Mbhele acknowledged that the nature of domestic violence happening in intimate settings made it almost impossible for the police to prevent.

But, according to Mbhele, if the police system was actually working effectively and there was a stronger response to perpetrators, there would be a stronger deterrent effect.

“Most police stations are under-staffed, under-resourced, under-trained and that’s an outflow of poor management and that’s rooted in a lack of political will,” Mbhele said.

“It’s really a manifestation of a broader government crisis where there is weak accountability and lack of political will to ensure that implementation happens effectively and that accountability is enforced.”

Mbhele accused Police Minister Fikile Mbalula, Women Minister Susan Shabangu, and Justice Minister Michael Masutha of being “quiet on the issue” and of having “no solutions to make South Africa a safer place for women” for too long.
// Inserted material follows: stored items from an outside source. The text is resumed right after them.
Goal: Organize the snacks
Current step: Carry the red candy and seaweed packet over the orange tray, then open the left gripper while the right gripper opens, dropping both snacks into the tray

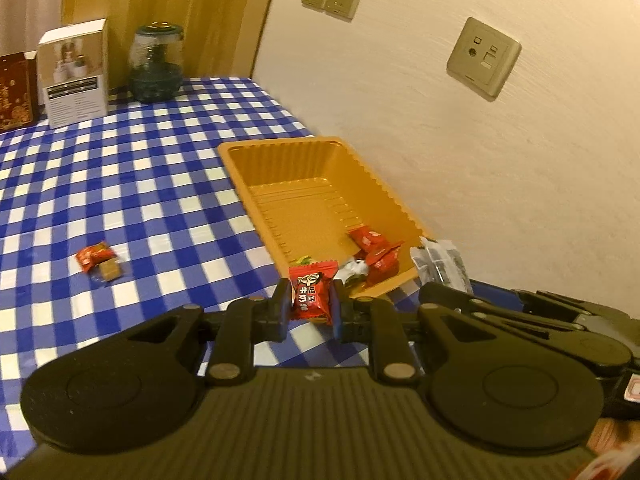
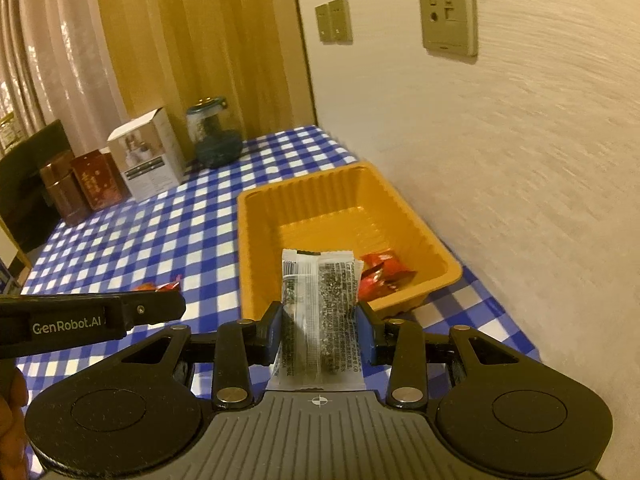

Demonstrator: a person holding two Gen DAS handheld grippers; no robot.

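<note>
- The left claw (image 1: 310,306) pinches a small red candy packet (image 1: 311,294) between its blue pads; the wrapper is glossy, with crimped ends and white print.
- The right claw (image 2: 320,330) grips a long clear sachet (image 2: 320,312) by its sides; the sachet is flat, with dense black print, a barcode and serrated end seals.
- Both packets hang above the near edge of an orange plastic tray (image 1: 256,152), a rectangular one with ribbed walls and a grooved floor.
- In the tray's near corner lie red wrapped candies (image 1: 378,254) and a silvery wrapper (image 1: 354,270).
- The tray sits against a textured wall on a tabletop covered in a blue-and-white checked cloth (image 1: 140,184).
- Another red candy (image 1: 95,256) lies on the cloth well left of the tray, touching a small tan cube (image 1: 110,270).
- At the far end stand a white carton (image 1: 74,74), a dark glass jar (image 1: 156,64) and red-brown tins (image 2: 94,184).
</note>
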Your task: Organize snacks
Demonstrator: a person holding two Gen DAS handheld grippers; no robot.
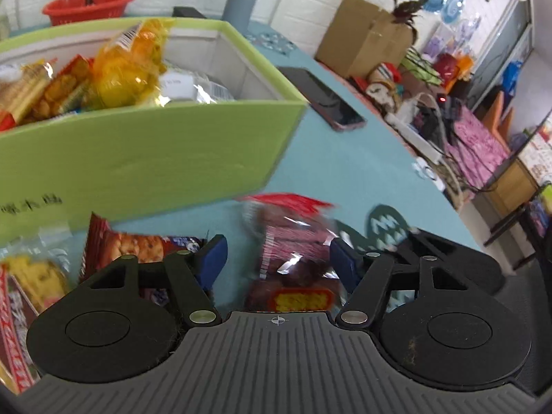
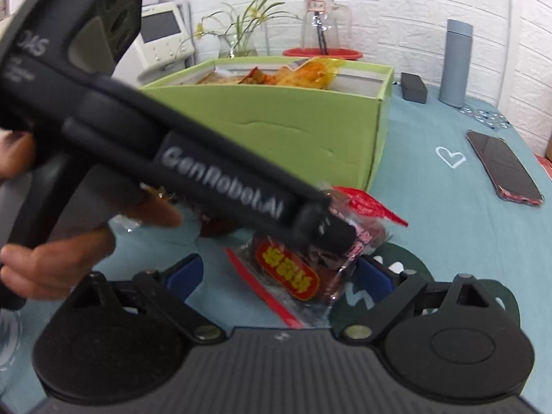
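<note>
Snack packet (image 1: 293, 258), clear wrap with red sealed ends, dark contents, a red-and-yellow label: lies on the worktop (image 1: 362, 172) in front of the green box, near its right corner.

Left hand-held gripper (image 1: 277, 264): blue pads spread, one on each side of the packet; neither pad seen pressing on it. In the right wrist view its black body (image 2: 220, 186) crosses the picture from upper left and its tip sits over the packet's far end; contact there cannot be told through the blur. A hand (image 2: 51, 258) grips its handle.

Right hand-held gripper (image 2: 279, 277): blue pads wide apart, the packet's near end between them, not clamped.

Green box (image 1: 145, 158): open-topped card, white inside, holding several snacks, among them a yellow-orange bag (image 1: 127, 65) standing highest.

Loose snacks: a red biscuit packet (image 1: 138, 248) and others at the left edge, on the worktop in front of the box.

Worktop: teal cloth with a white heart outline (image 2: 450, 157).

Other items: phone (image 1: 321, 98) right of the box, apart from it; grey flask (image 2: 456, 63), red basket (image 1: 89, 5), glass jug (image 2: 322, 22) behind.
</note>
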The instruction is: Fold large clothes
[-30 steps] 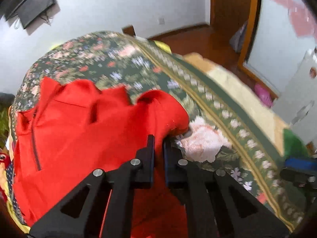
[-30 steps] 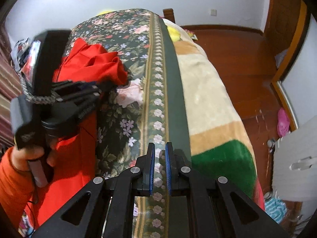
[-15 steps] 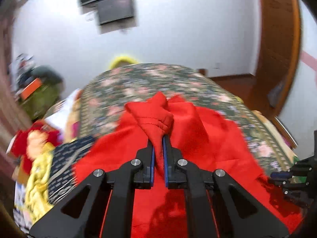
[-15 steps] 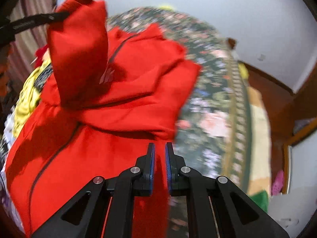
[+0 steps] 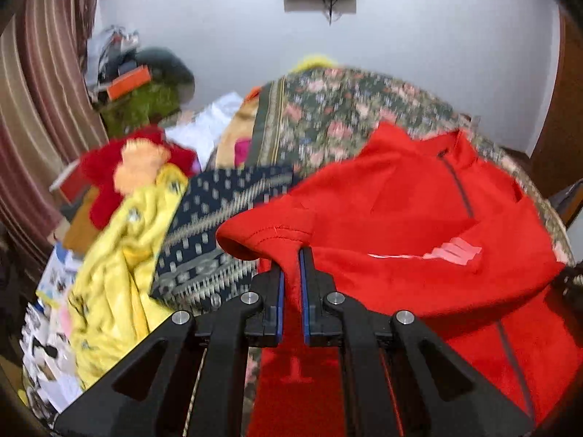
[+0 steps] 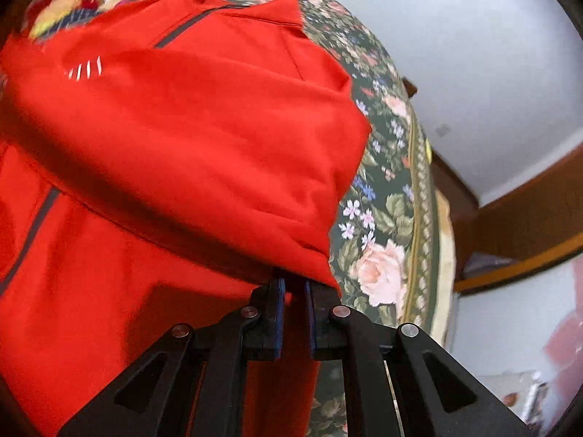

The DA has petitioned National Assembly Speaker, Baleka Mbete for a debate in Parliament on violence against women, according to the terms of National Assembly rule 130.

The Economic Freedom Fighters has also called for a national day of action against patriarchal violence and rape in South Africa.

Read: ‘If we can mobilise people to vote we can mobilise them to stop rape’

“South African society must confront the harsh reality that in it, there is a normalised patriarchal war against women rooted in a hatred of women,” said the EFF.

“Political, cultural and religious institutions must declare a halt in society and defend women from this patriarchal normalised war. If indeed, there are still fathers, brothers and sons with consciences in society, then they must stand up to confront and face this scourge head on.”

Ultimately, gender-based violence is a problem for which all South Africans need to take responsibility.

“We are all implicated in reproducing these kinds of gendered social practices,” Clowes said.

And in order to prevent more deaths as a result of this violence, societal attitudes need to change.

“We need to change attitudes that make violence against women acceptable,” Mbhele said.

“We need to influence social norms. Violence against women, especially as a way of asserting wrong ideas about masculinity, is unacceptable.”

And Clowes is optimistic about the possibility of change.

“It takes leadership. Those who hold positions of power and authority – politicians, corporate and religious leaders, teachers and so on – have to speak out and act on their words,” Clowes said.

“Rather than seeing violent behaviour by men as an expression of masculine power we need, as a society, to see male violence as a disgraceful expression of inadequacy, insecurity and weakness – as unmanly.”

Tomorrow, a march against women abuse will take place in Tshwane. The march is scheduled to start at Church Square in Pretoria at 10am and move to the Union Buildings.